Required work: From the entries provided below, copy each line that contains the word "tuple".

Extracted material:
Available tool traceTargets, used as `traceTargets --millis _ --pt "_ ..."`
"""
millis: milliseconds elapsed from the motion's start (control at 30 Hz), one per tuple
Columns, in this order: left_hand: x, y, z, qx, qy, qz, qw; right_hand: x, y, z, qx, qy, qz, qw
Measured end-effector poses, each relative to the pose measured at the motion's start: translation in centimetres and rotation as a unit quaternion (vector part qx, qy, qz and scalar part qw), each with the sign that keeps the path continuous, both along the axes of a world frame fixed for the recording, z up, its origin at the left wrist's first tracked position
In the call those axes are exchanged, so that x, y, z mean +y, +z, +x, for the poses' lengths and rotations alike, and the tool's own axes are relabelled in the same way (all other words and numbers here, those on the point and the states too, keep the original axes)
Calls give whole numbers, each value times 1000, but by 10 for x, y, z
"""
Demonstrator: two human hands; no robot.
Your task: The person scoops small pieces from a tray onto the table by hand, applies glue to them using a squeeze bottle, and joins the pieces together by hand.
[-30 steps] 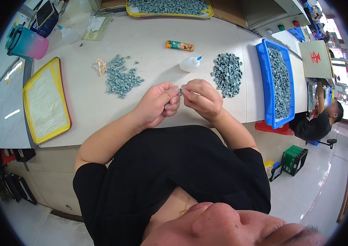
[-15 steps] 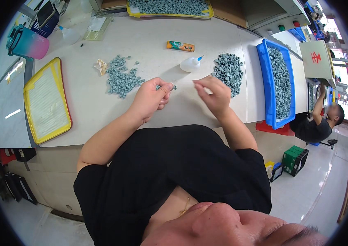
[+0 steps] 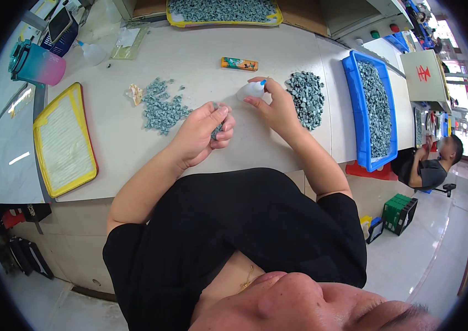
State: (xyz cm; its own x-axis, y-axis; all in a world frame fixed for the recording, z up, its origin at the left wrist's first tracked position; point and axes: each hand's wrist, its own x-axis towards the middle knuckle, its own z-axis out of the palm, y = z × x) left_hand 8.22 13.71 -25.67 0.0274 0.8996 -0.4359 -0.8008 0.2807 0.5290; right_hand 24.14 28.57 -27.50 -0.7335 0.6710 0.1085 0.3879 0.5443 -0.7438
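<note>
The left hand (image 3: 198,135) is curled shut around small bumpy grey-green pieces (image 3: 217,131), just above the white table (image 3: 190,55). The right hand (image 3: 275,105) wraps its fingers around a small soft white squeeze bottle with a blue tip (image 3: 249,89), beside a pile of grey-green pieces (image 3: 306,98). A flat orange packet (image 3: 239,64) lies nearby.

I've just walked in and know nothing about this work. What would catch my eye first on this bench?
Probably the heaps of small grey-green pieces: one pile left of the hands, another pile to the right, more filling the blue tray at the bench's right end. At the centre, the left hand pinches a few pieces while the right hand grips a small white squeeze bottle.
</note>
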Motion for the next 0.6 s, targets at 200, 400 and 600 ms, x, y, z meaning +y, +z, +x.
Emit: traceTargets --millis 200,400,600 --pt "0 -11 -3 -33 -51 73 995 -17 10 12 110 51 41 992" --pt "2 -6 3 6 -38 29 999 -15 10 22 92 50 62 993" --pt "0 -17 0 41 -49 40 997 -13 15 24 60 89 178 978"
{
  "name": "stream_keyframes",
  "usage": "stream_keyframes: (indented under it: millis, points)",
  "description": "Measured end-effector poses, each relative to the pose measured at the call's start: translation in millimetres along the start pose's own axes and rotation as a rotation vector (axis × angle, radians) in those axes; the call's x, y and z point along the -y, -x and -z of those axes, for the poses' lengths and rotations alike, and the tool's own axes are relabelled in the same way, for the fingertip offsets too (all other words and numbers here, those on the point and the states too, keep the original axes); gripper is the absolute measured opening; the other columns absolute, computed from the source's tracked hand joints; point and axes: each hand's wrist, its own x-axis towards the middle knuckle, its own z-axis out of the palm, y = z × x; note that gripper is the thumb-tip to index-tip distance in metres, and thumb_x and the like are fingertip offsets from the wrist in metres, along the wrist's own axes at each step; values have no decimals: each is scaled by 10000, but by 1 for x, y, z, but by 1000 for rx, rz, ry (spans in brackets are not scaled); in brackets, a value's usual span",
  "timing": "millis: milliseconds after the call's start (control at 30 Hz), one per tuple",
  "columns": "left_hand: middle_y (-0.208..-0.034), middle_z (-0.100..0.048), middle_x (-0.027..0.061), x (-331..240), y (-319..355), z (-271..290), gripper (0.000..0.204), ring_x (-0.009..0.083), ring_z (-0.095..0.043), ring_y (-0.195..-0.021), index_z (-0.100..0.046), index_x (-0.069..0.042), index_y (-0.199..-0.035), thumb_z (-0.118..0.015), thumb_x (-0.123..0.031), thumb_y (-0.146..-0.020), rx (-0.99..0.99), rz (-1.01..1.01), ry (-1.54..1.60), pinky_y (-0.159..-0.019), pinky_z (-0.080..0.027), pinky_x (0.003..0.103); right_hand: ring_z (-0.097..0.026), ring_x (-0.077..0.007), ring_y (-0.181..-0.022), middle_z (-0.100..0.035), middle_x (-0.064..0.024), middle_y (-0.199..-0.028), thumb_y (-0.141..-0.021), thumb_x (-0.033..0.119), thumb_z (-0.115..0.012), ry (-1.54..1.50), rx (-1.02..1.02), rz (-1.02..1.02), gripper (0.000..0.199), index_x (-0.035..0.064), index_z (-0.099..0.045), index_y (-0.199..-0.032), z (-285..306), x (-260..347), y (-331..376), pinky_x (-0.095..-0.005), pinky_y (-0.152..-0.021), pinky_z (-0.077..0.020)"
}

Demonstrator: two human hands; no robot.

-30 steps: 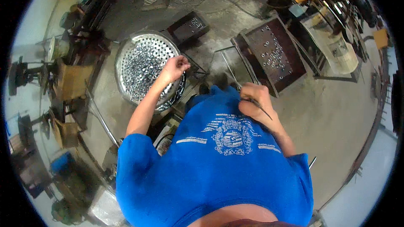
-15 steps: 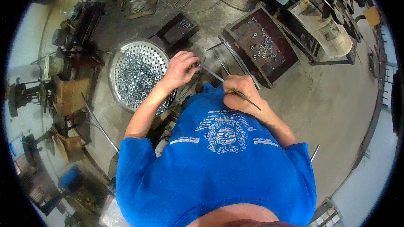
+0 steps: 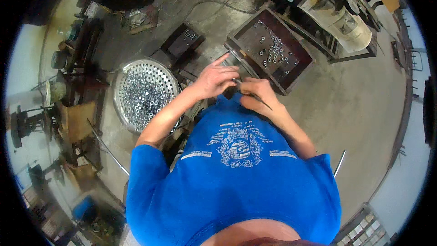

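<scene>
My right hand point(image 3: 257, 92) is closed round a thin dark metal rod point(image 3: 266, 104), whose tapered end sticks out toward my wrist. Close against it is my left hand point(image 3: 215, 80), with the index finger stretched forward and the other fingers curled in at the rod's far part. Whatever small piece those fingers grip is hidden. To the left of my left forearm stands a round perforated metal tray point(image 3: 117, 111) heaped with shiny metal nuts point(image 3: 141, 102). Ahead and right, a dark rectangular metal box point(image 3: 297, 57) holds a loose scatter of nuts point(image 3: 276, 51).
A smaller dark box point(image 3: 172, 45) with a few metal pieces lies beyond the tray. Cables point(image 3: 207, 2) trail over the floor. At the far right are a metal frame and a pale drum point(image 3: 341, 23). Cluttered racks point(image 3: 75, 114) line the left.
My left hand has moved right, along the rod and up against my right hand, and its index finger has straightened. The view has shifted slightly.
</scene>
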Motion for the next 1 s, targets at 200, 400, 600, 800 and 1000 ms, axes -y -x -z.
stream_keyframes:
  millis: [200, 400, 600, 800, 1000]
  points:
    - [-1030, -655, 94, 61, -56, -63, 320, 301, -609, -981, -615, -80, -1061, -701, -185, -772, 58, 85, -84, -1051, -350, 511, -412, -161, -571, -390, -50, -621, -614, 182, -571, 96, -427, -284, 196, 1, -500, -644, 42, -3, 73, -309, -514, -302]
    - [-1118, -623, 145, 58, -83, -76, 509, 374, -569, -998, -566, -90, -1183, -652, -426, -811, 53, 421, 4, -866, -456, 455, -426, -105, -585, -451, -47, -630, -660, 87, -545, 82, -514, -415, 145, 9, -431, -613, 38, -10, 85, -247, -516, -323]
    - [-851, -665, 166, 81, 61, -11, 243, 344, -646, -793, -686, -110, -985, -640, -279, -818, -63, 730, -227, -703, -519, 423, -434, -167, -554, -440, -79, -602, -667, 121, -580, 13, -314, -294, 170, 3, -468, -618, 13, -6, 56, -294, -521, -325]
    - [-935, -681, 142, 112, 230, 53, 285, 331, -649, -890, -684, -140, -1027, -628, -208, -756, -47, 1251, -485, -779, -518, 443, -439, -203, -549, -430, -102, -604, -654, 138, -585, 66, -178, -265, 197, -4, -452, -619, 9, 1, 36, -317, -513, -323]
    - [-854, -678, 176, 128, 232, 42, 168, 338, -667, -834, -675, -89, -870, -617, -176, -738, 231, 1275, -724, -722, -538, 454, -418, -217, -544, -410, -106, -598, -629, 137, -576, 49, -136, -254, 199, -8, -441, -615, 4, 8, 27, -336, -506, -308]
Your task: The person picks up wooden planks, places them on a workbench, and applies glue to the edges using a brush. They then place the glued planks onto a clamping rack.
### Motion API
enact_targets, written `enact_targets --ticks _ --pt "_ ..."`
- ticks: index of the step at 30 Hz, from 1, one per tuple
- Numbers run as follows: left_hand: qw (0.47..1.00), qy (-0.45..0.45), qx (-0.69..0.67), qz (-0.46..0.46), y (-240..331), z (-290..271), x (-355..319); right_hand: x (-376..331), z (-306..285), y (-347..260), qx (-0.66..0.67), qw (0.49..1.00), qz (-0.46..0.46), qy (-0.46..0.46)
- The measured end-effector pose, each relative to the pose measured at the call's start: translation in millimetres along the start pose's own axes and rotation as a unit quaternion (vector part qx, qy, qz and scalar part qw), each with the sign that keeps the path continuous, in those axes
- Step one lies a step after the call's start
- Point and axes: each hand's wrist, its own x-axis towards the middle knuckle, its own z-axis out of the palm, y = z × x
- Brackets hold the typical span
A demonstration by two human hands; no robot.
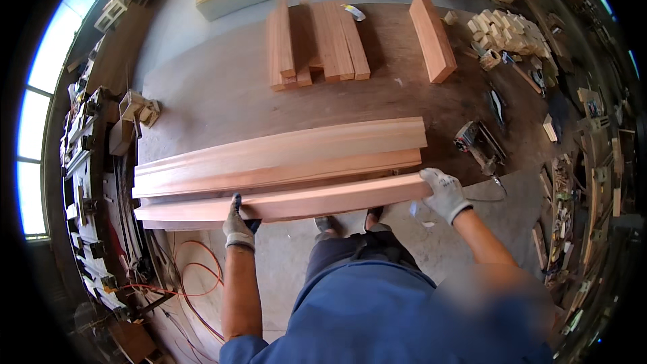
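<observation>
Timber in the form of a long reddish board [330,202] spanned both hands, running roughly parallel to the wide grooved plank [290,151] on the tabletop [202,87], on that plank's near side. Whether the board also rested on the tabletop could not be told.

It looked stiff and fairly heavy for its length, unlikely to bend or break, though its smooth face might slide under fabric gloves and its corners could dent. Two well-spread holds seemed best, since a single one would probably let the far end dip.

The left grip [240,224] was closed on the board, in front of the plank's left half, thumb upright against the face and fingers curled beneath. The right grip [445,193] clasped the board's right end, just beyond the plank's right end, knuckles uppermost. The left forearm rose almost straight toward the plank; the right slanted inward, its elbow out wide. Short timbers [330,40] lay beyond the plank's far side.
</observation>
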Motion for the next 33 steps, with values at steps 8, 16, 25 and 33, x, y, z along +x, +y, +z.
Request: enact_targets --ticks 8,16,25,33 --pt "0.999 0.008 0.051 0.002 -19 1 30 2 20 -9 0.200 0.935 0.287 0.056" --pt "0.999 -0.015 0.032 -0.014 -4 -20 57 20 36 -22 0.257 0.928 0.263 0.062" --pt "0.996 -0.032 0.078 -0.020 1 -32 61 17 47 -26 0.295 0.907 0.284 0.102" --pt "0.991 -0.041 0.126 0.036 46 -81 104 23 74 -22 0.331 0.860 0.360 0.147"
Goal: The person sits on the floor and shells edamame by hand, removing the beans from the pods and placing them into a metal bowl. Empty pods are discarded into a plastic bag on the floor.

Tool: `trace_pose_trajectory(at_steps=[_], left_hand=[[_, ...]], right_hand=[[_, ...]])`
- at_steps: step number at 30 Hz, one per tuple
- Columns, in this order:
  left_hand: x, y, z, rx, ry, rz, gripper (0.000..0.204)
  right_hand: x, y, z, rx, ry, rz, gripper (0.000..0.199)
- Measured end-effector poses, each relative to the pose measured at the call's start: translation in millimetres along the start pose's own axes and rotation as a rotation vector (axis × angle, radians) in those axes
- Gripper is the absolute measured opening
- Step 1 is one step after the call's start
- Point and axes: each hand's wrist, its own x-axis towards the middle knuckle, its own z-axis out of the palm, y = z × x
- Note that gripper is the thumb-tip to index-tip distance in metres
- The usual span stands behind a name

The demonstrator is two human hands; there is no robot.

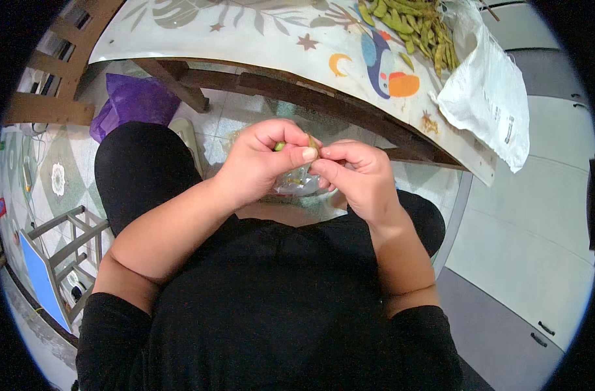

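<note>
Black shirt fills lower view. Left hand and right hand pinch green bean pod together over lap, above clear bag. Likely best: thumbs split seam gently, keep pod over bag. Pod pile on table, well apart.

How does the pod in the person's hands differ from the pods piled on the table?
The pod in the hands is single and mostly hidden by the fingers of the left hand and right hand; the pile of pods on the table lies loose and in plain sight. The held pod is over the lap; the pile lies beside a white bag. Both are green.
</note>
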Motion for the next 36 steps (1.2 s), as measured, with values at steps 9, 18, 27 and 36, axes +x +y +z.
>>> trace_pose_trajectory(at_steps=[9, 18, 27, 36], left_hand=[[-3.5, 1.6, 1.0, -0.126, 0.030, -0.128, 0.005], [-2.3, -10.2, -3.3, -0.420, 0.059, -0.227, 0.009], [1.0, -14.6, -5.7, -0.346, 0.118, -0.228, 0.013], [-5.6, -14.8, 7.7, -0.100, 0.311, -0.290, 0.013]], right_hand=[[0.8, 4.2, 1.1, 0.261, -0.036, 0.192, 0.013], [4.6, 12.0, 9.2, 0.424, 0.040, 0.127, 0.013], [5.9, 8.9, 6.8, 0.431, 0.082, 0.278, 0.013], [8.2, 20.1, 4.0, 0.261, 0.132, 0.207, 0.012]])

Output for this exercise:
millis: milliseconds elapsed from the motion's start (control at 30 Hz), one per tuple
  "timing": "millis: milliseconds after the call's start (control at 30 Hz), one per tuple",
- ticks: index of the step at 30 Hz, from 1, one per tuple
- at_steps: step number at 30 Hz, one per tuple

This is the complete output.